Did you take into account grade and terrain? I’ve noticed running on unpaved ground or even grass has quite a noticeable difference in my gait and even more so when going up and down hill. Of course that’s just me running to catch the train, so no where near what you go through 😛

I had an idea for a poor-man’s terrain mapper a while back. It’s a little gadget you could wear on your arm with a controller attached to your palm with maybe 3-4 buttons and can be operated with just the fingers on that hand.

When you’re leaving asphalt on to grass, you can hit the “grass” button and it will turn on the “grass” timer and take note of the coordinates. When you’re leaving grass, you can hit the grass button again and it will stop timing and note the coordinates again.

Same for gravel, sand etc… so I guess 4 buttons should be enough. I like to tinker with electronics so this just sorta popped into my head while I was waiting for the train one day.

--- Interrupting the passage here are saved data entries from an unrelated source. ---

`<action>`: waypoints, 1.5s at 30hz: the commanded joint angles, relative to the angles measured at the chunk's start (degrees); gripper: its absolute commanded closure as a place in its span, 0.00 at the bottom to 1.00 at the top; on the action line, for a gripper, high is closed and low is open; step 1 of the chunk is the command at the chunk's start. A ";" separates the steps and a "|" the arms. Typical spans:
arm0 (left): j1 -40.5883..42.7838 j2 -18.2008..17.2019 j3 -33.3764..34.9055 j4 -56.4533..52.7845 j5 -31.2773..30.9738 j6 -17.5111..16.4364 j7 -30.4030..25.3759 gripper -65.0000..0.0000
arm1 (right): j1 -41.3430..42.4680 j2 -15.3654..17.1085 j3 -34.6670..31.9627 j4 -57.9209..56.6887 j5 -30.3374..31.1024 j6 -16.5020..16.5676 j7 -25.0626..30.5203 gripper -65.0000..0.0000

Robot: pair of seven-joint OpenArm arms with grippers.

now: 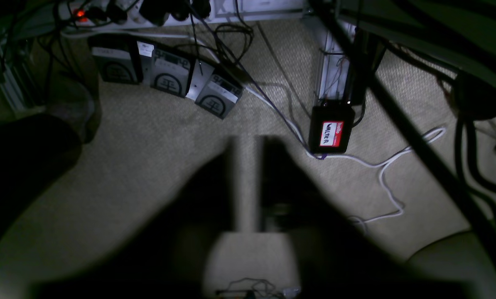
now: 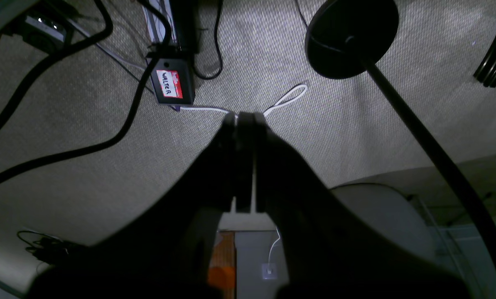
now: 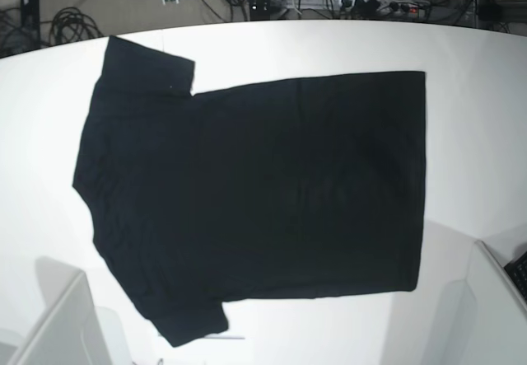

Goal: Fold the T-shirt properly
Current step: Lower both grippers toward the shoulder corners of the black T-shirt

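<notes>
The T-shirt (image 3: 255,192) lies flat, plain side up, on the worktop (image 3: 478,93); both pincers, left (image 1: 248,182) and right (image 2: 244,162), are pressed together and empty, so each should spread before gripping an edge.

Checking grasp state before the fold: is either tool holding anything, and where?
Nothing held. The T-shirt lies flat on the table, untouched. The right tool is shut on nothing; the left tool holds nothing either.
</notes>
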 commanded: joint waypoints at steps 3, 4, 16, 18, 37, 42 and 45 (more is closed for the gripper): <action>1.75 -0.74 0.07 0.31 0.12 0.19 0.05 1.00 | -0.44 0.16 0.17 0.06 0.08 -0.05 0.14 1.00; 1.84 -1.53 0.07 0.31 0.12 0.19 0.05 1.00 | -0.44 0.16 0.17 0.15 0.08 -0.05 0.22 1.00; 14.24 -5.58 0.78 22.28 0.30 0.10 -0.12 1.00 | -9.32 0.24 9.66 16.76 0.17 -0.05 -0.04 1.00; 17.05 -6.02 0.43 27.12 0.12 0.10 -0.12 1.00 | -11.87 0.24 10.98 21.51 0.17 -0.05 -0.04 1.00; 38.68 -12.52 -0.01 62.64 0.03 0.28 0.67 1.00 | -31.21 -4.24 20.30 64.23 0.17 -0.05 -15.51 1.00; 44.30 -13.93 -0.01 72.66 0.03 0.28 0.67 1.00 | -34.29 -4.77 23.37 73.73 0.17 -0.05 -18.94 1.00; 48.08 -14.11 -0.10 79.96 0.03 0.28 0.67 1.00 | -35.78 -6.17 25.04 80.06 0.17 -0.05 -21.58 1.00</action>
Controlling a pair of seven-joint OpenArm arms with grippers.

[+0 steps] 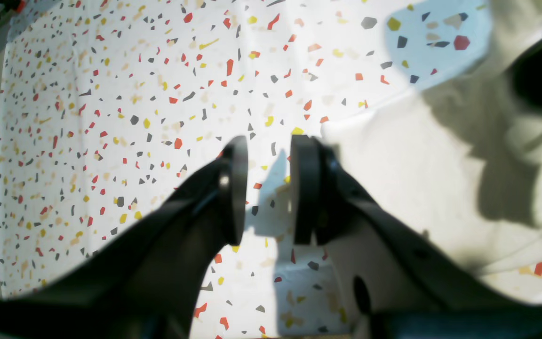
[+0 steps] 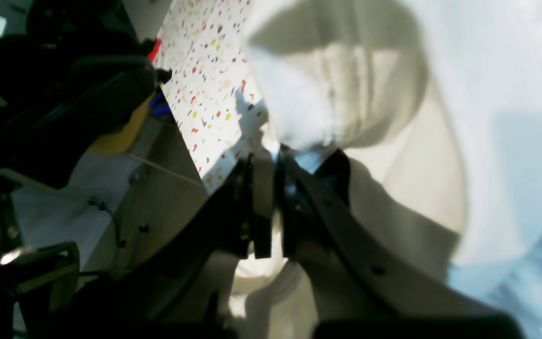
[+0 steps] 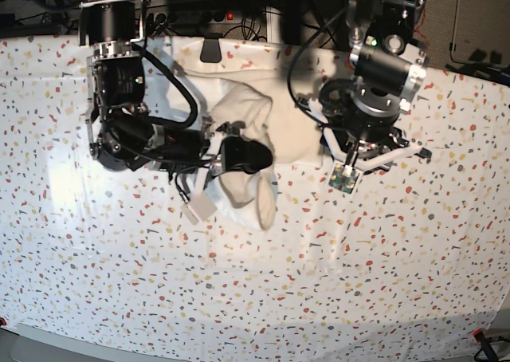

If the GPS doesn’t take precise measurements of grade, maybe you can add a 5th button for change in grade up and down. Of course all this is more stuff to keep in mind while trying to focus on your pace. 😛

I would love to find a way to take the terrain into account. A gadget like you mentioned would be a wonderful way of discretizing the level of difficulty; as it is, you can kind of infer that from the average pace, but not really considering the different kinds of runs, the kind of day you’re having, the length of the run, etc. The GPS actually records extremely detailed elevation information, but at the moment I’m just discarding it. I figure distance is the all-powerful metric that I need to figure out how to include first, then I’ll start adding all the other fancy features 😛